The necessity to conduct field research in Białowieźa came from reading Riding The Retreat. In the preface, Holmes discussed his ‘growing reservations with what we might term ‘arrows on maps’ military history’ and being drawn to the ‘microterrain, that tiny detail of ground and vegetation that means so much to men in battle.’33 Holmes had previously engaged with the history of memory through the anecdotes of soldiers. Both Firing Line (1985) and Dusty Warriors (2006) were influenced by memory, the ‘other soldier’ in the case of the former, and himself in the latter as an observer on the ground. Holmes listened to veterans after the Falklands War in 1983, but in 2005 gave an impression of being on the ground in Iraqi. This transformation in Holmes’ writing, from listener to witness, was a lesson in historical change, that went largely unnoticed in reviews.

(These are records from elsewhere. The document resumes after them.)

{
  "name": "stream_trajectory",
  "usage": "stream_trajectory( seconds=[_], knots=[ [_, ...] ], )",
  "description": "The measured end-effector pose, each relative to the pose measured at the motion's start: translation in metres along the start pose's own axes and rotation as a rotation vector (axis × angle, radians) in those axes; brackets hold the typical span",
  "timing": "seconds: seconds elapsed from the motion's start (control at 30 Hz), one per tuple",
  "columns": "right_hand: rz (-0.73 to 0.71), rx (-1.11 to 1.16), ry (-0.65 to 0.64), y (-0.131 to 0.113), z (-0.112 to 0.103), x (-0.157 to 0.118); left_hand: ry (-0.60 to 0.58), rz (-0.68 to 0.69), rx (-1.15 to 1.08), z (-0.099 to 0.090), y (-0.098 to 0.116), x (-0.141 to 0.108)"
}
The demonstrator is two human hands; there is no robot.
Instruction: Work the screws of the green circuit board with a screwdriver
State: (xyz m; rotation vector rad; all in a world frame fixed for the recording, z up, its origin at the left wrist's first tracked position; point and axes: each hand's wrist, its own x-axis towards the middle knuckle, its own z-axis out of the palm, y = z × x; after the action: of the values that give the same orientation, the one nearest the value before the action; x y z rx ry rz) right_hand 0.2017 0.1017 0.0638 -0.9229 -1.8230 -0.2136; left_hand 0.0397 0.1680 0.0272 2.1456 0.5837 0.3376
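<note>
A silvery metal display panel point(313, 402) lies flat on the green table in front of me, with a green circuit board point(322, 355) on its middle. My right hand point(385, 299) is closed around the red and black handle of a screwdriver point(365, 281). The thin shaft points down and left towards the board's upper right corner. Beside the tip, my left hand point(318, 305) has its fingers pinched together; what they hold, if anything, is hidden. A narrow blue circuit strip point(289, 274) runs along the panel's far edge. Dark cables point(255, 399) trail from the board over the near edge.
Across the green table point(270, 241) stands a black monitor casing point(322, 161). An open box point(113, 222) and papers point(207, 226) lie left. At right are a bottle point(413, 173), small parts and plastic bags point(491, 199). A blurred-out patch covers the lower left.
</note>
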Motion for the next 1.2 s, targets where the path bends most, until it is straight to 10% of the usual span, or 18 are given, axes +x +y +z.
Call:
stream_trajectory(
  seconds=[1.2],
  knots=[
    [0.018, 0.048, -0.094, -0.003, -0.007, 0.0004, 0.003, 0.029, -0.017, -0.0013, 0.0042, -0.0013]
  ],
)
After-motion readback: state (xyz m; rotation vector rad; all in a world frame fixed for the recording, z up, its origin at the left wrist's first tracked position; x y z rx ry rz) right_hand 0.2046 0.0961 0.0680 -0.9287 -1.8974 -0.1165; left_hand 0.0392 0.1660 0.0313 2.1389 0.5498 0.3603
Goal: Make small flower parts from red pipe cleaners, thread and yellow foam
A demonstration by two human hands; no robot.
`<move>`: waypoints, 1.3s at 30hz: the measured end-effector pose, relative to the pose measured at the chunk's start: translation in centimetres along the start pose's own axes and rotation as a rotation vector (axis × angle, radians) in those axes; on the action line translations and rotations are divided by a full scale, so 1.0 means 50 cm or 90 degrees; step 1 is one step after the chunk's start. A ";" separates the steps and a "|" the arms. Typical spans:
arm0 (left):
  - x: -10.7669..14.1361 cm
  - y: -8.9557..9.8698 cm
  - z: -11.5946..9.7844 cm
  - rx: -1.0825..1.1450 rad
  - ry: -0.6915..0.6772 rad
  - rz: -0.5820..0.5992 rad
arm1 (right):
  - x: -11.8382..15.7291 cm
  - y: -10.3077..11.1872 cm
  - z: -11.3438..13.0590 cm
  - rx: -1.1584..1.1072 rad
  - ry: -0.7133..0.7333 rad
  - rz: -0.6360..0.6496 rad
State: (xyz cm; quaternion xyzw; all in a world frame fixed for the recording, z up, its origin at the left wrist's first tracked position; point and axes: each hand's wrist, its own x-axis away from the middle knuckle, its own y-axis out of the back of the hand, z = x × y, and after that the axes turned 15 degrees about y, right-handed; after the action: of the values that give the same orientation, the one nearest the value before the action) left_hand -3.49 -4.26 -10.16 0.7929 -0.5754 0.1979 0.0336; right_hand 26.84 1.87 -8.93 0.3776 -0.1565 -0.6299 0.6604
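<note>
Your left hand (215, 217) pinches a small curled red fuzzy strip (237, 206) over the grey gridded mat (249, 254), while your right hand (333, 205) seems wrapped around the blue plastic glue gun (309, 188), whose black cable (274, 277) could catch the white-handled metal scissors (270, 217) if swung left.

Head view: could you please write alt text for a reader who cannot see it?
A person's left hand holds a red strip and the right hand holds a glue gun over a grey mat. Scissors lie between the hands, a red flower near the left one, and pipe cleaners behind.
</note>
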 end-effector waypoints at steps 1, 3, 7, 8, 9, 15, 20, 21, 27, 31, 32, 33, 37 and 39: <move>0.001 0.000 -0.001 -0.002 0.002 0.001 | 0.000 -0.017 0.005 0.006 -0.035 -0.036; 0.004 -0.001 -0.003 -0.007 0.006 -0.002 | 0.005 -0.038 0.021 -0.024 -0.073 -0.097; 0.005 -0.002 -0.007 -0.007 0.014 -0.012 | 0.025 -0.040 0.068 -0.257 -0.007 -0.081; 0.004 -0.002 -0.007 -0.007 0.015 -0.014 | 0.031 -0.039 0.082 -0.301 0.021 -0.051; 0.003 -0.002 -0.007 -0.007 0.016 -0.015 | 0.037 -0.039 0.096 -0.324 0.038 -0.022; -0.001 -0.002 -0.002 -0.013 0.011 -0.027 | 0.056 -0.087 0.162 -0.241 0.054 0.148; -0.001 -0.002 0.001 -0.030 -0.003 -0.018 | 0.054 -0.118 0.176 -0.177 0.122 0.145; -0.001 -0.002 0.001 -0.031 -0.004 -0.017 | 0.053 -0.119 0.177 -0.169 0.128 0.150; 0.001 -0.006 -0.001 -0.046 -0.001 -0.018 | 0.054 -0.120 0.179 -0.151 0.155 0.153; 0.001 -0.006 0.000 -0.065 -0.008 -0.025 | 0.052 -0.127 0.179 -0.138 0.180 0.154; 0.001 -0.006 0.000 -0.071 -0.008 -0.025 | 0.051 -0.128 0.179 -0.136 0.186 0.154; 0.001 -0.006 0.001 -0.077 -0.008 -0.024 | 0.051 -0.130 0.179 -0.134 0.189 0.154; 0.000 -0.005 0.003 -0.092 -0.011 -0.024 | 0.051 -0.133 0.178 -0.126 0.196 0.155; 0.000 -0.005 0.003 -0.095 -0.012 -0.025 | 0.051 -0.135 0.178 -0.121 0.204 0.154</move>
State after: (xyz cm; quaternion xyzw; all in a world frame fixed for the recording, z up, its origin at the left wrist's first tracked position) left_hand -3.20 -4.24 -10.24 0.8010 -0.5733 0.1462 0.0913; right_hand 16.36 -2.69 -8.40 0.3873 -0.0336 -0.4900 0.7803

A further contemporary impression of the dichotomies of military culture came from The Junior Officers’ Reading Club (2010). The author warned the readers that incidents in war are not recalled in exact detail. Hennessey reflected upon a war from yet another standpoint of soldiers’ responses during a hostile occupation. There are always doubts over the accuracy of reports and this was more prominent in wartime where accounts were often accepted at face value.34 There was one important study that could not be incorporated into the research findings. Thomas Kühne has written extensively and profoundly about soldiers within the context of identity and comradeship.35 Repeated attempts to incorporate his ideas failed due to fundamental gaps in the evidence. This was primarily due to the lack of personal evidence of the Luftwaffe soldiers, their shortened periods of service together, and the absence of any identifiable primary groups. In the final version, it was a collective of Hosbawm, Holmes, and Hennessey that pointed the way. The consistent reference to documentary evidence, but the caution of the unreliability of the bureaucracy underpinning that evidence was a constant finding in my research.